The task: Write out the material in full, matching each line exactly.

========

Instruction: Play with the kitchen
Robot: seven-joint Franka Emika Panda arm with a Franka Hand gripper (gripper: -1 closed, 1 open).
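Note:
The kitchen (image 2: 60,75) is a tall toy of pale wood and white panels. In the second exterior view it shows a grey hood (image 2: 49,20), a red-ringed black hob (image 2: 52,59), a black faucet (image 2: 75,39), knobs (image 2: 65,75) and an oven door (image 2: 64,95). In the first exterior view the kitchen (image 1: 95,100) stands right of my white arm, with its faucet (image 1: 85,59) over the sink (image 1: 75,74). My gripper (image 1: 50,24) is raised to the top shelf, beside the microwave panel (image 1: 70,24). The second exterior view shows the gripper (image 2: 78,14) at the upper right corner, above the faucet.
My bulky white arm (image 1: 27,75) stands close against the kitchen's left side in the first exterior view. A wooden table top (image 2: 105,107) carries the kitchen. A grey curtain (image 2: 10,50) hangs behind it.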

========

Output:
Instruction: Play with the kitchen
Robot: seven-joint Franka Emika Panda arm with a Franka Hand gripper (gripper: -1 closed, 1 open).
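Note:
The kitchen (image 2: 60,75) is a tall toy of pale wood and white panels. In the second exterior view it shows a grey hood (image 2: 49,20), a red-ringed black hob (image 2: 52,59), a black faucet (image 2: 75,39), knobs (image 2: 65,75) and an oven door (image 2: 64,95). In the first exterior view the kitchen (image 1: 95,100) stands right of my white arm, with its faucet (image 1: 85,59) over the sink (image 1: 75,74). My gripper (image 1: 50,24) is raised to the top shelf, beside the microwave panel (image 1: 70,24). The second exterior view shows the gripper (image 2: 78,14) at the upper right corner, above the faucet.
My bulky white arm (image 1: 27,75) stands close against the kitchen's left side in the first exterior view. A wooden table top (image 2: 105,107) carries the kitchen. A grey curtain (image 2: 10,50) hangs behind it.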

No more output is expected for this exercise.